Çeviri bölümümüzün ikinci işi bir söyleşi çevirisi.
S. Merwin ve Paul Holdengraber edebi keşfin hazzını, yoğunlaşmanın zevkini ve daha fazlasını konuşuyor.
S. Merwin’in şiir okumaları üzerine:
“Şiirleri bir kez okuyup ona yoğunlaşmanız gerekir, zorunlu hissetmeniz değil. Bir şeyi veya bir şiiri zorundalıkla okumak kadar berbat bir şey yoktur. Şimdiye dek böyle geldik, böyle de kalmalı — değil mi?”
İstediğini okumak üzerine:
“Ne istersen onu oku. Hallmark tebrik kartlarını okumak istiyorsan bol bol ondan oku.”
Babası aracılığıyla edebiyatla tanışırken:
“Babam, İşaya’nın altıncı bölümünü okurken aklıma kazınan sesin kullandığı dil beni epey etkisi altına aldı. Böylesi daha çok ses bulmalıyım diye düşündüm çünkü bunu hayatımın bir parçası yapmayı cidden istiyordum.”
Yavaş okuma hazzı ve ihtiyacı üzerine:
“Evet, burası çok önemli. Diğer şairler —cidden çok iyi dostlarımdır— aynı yöntemi kullanırdı: Sylvia Plath ve eşi Ted Hughes. Londra’da yürüyüşe çıkardık, onlar bu şekilde okurdu.”
Yavaş okuma yetisini kaybetmek üzerine:
“Var olduğumuzu umuyorum. Eğer öyleysek, medeniyetimizin önemli bir kısmını, yaşamlarımızın içinde saklı olan kimliğimizi kaybediyoruz demektir.”
Yeni bir dünya olduğunu hissetmek üzerine:
“Ömrüm boyunca onu aradım sanırım, bazen buldum da. Hiç uzak kalmadım hatta. Çok şanslı olduğumu düşünüyorum. Darmadağın olmayan, uzun ve mutlu bir hayat yaşadım. Çok basit bir yaşam sürdüm. Sizinle konuştuğum bu evi Maui’de, yaklaşık otuz yıl önce kendim tasarladım ve inşa ettim. Burada olmak müthiş bir his. Epey şanslı hissediyorum. Bunun anlamını düpedüz bilmiyorum, Paul. Şans nedir, mutluluk nereden gelir?”

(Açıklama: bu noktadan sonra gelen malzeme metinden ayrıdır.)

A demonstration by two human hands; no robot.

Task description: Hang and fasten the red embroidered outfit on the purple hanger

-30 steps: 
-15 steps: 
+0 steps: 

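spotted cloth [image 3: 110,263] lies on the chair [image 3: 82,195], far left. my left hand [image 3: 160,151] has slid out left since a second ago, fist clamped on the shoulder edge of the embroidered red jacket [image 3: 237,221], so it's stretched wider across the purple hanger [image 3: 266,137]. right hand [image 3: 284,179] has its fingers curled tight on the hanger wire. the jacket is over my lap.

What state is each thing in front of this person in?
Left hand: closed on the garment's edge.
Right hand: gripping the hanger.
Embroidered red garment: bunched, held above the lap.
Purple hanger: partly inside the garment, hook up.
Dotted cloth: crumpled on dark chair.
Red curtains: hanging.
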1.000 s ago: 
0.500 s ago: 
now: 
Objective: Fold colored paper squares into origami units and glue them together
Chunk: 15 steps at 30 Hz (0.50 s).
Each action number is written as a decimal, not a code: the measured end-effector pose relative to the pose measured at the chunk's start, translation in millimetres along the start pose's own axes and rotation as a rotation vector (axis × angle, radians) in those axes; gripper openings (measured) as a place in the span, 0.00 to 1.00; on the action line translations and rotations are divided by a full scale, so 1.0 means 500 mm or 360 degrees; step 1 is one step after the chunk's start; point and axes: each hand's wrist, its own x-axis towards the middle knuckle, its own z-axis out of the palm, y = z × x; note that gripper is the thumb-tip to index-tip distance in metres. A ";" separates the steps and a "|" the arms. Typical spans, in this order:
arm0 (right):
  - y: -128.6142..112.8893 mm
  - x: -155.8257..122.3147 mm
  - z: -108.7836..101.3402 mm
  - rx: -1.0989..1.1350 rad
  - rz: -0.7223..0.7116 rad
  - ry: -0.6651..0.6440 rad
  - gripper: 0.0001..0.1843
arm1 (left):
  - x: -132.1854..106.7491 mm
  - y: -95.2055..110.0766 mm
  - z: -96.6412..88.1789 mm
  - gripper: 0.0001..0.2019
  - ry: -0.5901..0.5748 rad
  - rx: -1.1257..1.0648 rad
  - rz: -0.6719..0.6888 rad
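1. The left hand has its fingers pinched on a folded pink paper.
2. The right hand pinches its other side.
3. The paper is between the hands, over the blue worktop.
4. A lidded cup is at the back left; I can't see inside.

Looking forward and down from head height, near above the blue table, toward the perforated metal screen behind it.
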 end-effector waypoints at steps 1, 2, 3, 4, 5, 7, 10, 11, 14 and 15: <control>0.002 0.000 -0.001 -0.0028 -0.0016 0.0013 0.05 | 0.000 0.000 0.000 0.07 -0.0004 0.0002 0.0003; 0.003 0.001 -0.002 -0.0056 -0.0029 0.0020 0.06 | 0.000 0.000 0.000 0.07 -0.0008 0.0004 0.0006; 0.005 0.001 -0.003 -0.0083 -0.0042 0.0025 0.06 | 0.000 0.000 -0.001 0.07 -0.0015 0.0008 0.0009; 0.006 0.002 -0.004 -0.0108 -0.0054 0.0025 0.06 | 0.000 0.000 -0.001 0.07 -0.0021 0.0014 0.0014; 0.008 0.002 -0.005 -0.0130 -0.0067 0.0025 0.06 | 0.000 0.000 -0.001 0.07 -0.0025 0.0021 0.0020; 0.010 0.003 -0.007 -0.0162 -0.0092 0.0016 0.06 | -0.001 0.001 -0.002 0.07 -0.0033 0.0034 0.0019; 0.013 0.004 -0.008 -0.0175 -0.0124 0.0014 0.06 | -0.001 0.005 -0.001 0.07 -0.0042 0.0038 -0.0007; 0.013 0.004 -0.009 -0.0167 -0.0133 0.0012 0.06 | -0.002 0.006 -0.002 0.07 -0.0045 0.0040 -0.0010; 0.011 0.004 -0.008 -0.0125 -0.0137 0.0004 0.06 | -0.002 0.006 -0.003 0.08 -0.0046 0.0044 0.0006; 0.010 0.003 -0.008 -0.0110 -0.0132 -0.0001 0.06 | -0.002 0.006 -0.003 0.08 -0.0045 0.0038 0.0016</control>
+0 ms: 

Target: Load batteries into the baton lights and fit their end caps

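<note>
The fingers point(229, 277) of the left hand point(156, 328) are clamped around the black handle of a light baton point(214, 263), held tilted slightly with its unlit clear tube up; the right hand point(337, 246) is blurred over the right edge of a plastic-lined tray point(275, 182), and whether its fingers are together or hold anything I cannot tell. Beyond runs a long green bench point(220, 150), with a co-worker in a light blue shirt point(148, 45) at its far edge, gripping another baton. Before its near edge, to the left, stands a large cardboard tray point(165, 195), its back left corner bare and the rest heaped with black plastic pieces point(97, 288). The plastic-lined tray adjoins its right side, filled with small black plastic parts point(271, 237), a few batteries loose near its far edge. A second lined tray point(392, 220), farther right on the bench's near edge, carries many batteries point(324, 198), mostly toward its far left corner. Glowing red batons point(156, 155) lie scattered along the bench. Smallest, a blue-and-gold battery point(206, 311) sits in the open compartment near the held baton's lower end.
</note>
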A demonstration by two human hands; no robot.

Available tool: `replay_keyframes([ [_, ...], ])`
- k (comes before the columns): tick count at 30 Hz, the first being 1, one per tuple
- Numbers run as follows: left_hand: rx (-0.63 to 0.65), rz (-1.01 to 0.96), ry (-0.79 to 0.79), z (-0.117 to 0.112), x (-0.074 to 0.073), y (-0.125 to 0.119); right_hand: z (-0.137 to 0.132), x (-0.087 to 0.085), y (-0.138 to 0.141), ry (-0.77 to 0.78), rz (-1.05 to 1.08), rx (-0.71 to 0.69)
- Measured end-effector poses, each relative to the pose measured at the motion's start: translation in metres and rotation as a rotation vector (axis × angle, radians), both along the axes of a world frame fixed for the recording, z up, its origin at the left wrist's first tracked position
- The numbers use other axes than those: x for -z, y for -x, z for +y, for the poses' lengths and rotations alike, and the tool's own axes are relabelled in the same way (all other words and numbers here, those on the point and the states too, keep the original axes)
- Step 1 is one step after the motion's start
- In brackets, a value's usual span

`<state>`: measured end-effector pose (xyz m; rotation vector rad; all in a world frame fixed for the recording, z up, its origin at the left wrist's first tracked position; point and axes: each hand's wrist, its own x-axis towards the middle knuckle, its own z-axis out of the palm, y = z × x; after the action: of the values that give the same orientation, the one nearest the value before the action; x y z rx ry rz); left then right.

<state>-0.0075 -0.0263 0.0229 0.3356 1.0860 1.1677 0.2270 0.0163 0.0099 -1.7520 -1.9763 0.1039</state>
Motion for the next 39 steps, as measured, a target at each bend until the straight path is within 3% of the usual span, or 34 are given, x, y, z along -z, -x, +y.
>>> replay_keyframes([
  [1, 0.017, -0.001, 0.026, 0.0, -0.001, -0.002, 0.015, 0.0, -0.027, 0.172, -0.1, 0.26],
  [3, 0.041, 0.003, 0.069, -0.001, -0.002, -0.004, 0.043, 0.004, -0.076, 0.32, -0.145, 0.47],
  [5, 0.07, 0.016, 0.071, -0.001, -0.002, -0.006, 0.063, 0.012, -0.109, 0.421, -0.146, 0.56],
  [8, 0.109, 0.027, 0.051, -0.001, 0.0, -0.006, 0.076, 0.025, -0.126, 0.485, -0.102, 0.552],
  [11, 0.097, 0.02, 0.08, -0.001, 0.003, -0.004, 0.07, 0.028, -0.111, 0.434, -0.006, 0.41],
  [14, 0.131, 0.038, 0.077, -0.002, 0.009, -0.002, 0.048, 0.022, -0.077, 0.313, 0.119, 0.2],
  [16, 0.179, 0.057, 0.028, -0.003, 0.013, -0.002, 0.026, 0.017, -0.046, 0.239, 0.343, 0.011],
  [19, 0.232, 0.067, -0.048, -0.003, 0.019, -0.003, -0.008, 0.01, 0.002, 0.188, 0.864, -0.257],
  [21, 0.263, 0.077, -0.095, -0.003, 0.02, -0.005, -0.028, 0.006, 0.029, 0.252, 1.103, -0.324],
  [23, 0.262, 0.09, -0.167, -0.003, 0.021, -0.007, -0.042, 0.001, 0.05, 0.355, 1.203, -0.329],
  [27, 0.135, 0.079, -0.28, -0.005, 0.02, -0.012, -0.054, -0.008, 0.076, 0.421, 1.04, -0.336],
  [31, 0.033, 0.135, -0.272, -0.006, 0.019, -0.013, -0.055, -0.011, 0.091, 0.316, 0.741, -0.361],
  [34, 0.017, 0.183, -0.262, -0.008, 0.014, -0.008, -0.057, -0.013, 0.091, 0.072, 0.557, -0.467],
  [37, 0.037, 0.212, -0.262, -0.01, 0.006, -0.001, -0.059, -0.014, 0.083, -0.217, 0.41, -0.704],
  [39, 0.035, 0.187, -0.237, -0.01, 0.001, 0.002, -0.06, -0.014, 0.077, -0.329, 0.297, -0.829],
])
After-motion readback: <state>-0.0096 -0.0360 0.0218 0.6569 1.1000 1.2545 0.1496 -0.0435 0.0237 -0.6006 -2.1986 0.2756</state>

Ağaçların bize öğrettikleri:
“Ağaçlar her şeydir: inanılmaz derecede eski bir yaşam biçimi. İnsanlar, palmiyeleri neden sevdiğimi soruyorlar; çünkü doksan milyon yıl kadar eskidirler, haklarında hiçbir şey bilmiyoruz. Tek yapmanız gereken onlara odaklanmak, böylece onlardan daima bir şeyler öğrenebilirsiniz. Hayatta olmanın müthiş hazzına varmanız gerekiyor. Ağaçlar, kökler ve yapraklar arasındaki bağı yansıtır. Yere düşen yağmur damlasıyla, yere düşüp onun yaprak vermesini sağlayan sonraki yağmur damlası aynı değildir. Anlayamadığımız daha çok şey vardır — mesele anlamamak da değil. Mesele, ortada tek ve sadece bize ait bir yaşam olduğudur.”
Kendi şiirini bitirmek üzerine:
“Kendi kendilerini yazdıklarını hissettirenleri isterim.”
- Türkçesi: M. Taha Tunç
S. Merwin kimdir?
1927 doğumlu ABDli şair, ayrıca düzyazıları ve çevirileriyle de ünlüdür. A Mask for Janus (1957) W. H. Auden tarafından ödüle layık görülmüştür. Şiirlerinde şairlerden değil, J. Conrad ve Tolstoy gibi romancılardan esinlendiğini dile getirmiştir. Ayrıca Merwin bazı çevrelerce Walt Whitman’a benzetilmiştir. Merwin’in çeviri çalışmaları arasında ise Pablo Neruda gibi önemli şairler yer almaktadır. Şiir kitapları arasında The Lice (1969), The Rain in the Trees: Poems (1988) ve Travels: Poems (1993); denemelerini içeren kitapları The Ends of the Earth (2004) ve Unchopping a Tree (2014); oyunları arasında da Favor Island (1957) bulunmaktadır. W. S. Mervin’in eserleri Türkçede bulunmamaktadır.